Intel had a rather complex bunch of hardware to compute a floating-point quotient in a way that yielded two bits per iteration, which required having a rather large table listing all the combinations of bit patterns where part of the quotient should be 11 [rather than listing all patterns individually, the table would have had entries where each bit may be 0, 1, or X, such that e.g. a bit pattern of 100X01X would match 1000010, 1000011, 1001010, or 1001011, so the table didn't need an impossibly huge number of entries]. Unfortunately, part of the table got corrupted when it was being transferred from whatever tool was used to generate it, into the chip design.

I find this approach to division somewhat curious, since it would have been quick to examine the divisor and produce a value which, when multiplied by both the divisor (rounding up) and dividend (rounding down), would force the new divisor to have its upper bits equal to 0.1111 or 0.11111111, which would make it easy to extract 4 or 8 bits per iteration. The final quotient would likely be slightly less than the correct value [never greater, given the directions of rounding earlier], but it would be close enough that only two or three couple of successive-approximation steps should be needed at the end to clean things up.

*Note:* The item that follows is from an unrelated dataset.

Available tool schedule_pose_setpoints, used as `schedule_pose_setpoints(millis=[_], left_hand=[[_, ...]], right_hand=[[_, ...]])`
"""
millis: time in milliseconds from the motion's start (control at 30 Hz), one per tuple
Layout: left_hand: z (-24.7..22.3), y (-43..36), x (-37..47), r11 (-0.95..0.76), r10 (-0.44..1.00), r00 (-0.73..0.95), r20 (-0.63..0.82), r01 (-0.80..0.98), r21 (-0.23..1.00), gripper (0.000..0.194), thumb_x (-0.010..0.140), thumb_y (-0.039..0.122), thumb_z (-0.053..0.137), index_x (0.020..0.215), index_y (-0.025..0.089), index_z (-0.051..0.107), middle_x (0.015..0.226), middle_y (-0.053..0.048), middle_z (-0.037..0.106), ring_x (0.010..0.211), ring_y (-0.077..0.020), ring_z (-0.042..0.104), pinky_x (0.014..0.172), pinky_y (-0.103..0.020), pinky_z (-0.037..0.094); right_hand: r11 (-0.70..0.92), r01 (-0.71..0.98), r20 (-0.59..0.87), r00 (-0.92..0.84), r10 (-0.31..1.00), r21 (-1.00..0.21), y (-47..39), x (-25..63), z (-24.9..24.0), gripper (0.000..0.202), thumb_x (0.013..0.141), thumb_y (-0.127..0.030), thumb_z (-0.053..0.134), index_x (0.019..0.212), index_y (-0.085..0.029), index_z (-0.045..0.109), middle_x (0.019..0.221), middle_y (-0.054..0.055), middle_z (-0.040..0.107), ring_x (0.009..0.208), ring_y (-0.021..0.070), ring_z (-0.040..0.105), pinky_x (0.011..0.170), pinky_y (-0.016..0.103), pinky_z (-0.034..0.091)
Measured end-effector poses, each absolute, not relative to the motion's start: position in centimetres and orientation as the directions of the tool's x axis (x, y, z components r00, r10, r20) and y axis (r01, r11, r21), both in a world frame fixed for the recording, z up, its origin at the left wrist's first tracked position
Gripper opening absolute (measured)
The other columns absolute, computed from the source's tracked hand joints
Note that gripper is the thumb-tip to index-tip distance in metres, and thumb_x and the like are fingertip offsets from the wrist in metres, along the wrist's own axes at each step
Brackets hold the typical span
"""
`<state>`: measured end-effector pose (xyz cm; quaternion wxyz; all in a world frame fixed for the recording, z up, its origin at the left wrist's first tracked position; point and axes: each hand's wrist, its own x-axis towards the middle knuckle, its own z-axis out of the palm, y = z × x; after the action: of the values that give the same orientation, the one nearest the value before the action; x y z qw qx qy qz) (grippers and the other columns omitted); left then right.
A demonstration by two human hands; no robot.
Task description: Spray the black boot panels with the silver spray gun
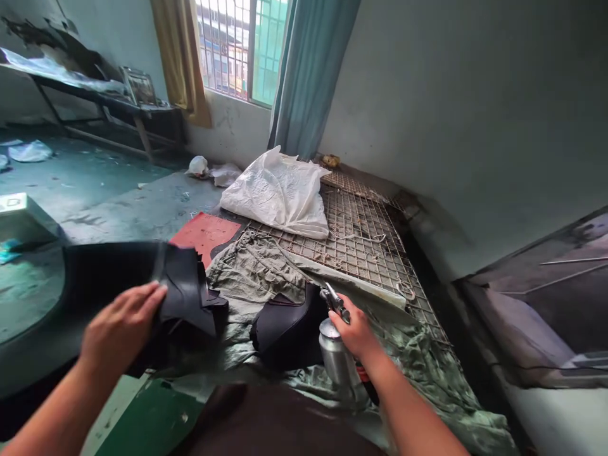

In any case, the ultimate irony with the Intel FDIV bug is that, earlier, during the 386/387 era, there was a competing product by Weitek which could perform single-precision floating-point math much faster than Intel's chips, but didn't do double precision math at all. Some programs which would normally have used double-precision math shipped versions for the Weitek which used single-precision math and thus produced less accurate results. Intel's marketing team decided to exploit this (designed, and regarded as acceptable) lack of precision by producing an ad which showed a motherboard with a dime-store calculator decorated with clown graphics where the CPU should have been, and the caption "Ask for genuine Intel Math CoProcessors, or who knows what math you’ll have to count on".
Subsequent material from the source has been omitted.